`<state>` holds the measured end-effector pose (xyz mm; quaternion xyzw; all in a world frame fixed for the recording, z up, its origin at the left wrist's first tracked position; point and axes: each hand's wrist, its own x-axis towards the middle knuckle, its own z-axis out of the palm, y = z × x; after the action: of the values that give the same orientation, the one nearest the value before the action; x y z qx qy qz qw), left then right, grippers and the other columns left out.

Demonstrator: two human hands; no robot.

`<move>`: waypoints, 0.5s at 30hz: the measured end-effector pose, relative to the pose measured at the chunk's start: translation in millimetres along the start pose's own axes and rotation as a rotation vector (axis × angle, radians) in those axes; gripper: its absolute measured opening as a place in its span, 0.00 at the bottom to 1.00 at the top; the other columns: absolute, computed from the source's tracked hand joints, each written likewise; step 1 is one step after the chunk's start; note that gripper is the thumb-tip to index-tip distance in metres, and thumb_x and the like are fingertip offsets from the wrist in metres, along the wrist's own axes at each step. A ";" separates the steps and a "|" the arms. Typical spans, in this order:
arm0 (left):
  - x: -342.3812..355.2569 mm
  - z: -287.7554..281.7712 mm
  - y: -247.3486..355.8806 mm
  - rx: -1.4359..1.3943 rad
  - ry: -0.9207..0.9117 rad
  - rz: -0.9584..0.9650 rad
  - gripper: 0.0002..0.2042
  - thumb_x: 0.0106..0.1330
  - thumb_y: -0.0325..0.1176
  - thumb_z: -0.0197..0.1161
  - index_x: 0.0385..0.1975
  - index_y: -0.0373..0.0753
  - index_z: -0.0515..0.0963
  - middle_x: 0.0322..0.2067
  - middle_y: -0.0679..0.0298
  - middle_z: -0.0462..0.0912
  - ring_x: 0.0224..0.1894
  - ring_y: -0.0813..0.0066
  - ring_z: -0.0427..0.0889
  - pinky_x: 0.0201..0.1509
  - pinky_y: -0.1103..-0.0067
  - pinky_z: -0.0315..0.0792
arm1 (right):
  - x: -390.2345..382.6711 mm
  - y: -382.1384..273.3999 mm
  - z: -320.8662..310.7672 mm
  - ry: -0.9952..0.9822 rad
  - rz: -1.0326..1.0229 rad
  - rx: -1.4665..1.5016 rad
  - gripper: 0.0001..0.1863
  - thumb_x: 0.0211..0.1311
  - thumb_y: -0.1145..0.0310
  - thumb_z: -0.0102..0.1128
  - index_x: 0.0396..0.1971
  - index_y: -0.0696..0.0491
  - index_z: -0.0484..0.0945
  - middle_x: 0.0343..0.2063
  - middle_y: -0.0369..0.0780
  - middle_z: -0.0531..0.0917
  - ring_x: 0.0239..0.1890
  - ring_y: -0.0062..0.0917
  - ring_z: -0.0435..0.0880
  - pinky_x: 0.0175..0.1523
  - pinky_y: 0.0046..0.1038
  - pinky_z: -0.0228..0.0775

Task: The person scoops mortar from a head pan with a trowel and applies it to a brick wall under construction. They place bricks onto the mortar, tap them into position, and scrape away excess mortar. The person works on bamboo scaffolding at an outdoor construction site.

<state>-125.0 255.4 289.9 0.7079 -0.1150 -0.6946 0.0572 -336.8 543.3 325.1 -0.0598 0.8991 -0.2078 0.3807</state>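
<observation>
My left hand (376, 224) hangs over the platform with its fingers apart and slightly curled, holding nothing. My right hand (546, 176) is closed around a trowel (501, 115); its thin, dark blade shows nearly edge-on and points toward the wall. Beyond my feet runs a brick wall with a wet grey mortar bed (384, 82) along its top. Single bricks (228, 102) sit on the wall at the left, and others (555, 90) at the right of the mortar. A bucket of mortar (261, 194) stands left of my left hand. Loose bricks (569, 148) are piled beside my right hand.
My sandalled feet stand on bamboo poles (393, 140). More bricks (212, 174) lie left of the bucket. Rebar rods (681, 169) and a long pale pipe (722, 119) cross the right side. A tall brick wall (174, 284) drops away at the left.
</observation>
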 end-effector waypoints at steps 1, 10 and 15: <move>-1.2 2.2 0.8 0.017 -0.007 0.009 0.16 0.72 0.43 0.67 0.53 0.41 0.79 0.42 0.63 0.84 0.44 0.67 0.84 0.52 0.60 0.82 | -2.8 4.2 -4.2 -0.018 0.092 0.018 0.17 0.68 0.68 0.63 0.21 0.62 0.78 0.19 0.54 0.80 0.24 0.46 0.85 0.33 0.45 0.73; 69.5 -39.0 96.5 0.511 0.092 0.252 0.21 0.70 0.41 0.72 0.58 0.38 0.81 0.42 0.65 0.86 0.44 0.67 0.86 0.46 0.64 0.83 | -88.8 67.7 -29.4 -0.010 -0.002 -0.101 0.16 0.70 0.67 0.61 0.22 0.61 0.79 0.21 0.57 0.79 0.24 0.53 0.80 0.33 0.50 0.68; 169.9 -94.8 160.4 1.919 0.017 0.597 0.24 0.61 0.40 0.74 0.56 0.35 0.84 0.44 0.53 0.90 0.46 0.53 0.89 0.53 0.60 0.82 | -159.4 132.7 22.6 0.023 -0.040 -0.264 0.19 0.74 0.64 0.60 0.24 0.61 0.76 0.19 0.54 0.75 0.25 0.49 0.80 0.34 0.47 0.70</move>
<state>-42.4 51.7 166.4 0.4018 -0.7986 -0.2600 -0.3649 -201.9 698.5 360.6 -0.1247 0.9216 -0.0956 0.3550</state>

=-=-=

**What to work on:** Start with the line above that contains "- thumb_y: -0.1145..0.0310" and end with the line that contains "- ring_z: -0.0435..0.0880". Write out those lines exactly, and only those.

**Solution for this task:**
  - thumb_y: -0.1145..0.0310
  - thumb_z: -0.0102..0.1128
  - index_x: 0.0396..0.1971
  - index_y: -0.0696..0.0491
  - index_z: -0.0484..0.0945
  - middle_x: 0.0343..0.2063
  - middle_y: -0.0369..0.0780
  - middle_z: -0.0531..0.0917
  - ring_x: 0.0239..0.1890
  - ring_y: -0.0062..0.0917
  - ring_z: -0.0435..0.0880

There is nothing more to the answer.